Trona Timeline

1862 – John and Dennis Searles were out in the Mojave looking for gold when they stumbled on something unexpected: borax crystals in a dry lakebed. That discovery would change the valley forever.

1873 – The brothers formed the San Bernardino Borax Mining Company and started pulling borax from the dry lake that would later bear their name—Searles Lake.

1908 – With more minerals beneath the lakebed than anyone first realized, the California Trona Company staked big claims. Potash, especially, was in high demand.

1910–1915 – The “Potash Wars” kicked off.

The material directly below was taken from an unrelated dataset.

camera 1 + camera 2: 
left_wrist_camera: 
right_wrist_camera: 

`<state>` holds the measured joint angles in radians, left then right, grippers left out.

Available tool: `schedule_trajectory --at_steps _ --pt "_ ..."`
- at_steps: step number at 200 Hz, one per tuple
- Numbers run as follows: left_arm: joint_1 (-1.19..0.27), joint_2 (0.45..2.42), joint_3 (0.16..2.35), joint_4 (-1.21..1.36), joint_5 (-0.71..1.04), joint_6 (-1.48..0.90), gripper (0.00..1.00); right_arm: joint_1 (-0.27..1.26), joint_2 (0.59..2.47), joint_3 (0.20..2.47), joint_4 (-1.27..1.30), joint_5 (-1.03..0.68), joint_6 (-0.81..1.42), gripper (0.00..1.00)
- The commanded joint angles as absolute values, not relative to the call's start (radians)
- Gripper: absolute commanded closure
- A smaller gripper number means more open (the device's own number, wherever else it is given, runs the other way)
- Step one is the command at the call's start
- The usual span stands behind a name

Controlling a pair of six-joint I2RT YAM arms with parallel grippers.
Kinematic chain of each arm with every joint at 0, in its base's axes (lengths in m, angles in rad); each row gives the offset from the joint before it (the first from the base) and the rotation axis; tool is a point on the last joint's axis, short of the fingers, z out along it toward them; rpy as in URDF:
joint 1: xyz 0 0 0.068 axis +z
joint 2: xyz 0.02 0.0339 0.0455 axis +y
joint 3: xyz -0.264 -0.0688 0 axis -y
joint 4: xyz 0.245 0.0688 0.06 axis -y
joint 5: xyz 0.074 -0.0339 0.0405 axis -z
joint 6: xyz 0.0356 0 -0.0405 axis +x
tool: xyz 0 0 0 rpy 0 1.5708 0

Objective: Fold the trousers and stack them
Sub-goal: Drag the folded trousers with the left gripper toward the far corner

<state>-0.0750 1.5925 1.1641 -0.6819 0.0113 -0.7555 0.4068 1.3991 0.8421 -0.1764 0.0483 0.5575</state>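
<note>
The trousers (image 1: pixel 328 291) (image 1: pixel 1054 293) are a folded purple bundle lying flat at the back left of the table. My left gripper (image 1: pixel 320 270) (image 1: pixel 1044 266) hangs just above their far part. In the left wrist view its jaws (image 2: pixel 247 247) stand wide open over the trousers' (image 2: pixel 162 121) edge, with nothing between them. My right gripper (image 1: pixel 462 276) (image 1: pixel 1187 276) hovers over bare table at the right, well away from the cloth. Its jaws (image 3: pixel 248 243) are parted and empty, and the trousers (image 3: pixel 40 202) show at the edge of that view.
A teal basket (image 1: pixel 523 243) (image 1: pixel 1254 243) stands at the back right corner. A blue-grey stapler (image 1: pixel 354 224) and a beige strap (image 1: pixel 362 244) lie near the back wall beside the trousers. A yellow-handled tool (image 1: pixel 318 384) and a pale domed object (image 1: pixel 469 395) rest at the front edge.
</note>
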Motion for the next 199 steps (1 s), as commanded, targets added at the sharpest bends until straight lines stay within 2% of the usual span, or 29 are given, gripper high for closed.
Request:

Competing companies (and even folks like Wyatt Earp) scrambled for control over the riches buried in the lake.

1913 – The American Trona Corporation took over, built up operations, and founded the town of Trona as a place for its workers to live.

1914 – The Trona Railway was completed, finally connecting this remote desert town to the wider world by rail.

1922–1928 – A strange little monorail carried Epsom salts across the lake. It was a short-lived experiment but a memorable one.

1926 – The company rebranded as American Potash and Chemical. It wasn’t just borax anymore—Trona was now producing various industrial minerals.

1967 – Kerr-McGee, known more for oil and nuclear work, bought up the operation and brought big changes.

1974 – The company town model was starting to fade. Kerr-McGee began stepping back from running the town, which upset many locals who had grown up in the tightly-knit community.

1990 – North American Chemical took over the operation for a hefty price, over $200 million. The handoffs kept coming.

1998–2008—The plant changed hands again—IMC Global, then Sun Capital (which renamed it Searles Valley Minerals), and finally Nirma, an Indian company, took ownership.

2019 – A strong earthquake hit near Ridgecrest and shook Trona hard. Homes and roads were damaged, and the town’s resilience was tested again.


Today, Trona is still where the earth gives up its hidden riches, but it’s also a town with weathered booms, busts, and quakes. It’s got one of the strangest and most beautiful backyards in California—the Trona Pinnacles—where ancient tufa towers rise from the dry lakebed, a reminder that this place has always been shaped by deep time and strong forces.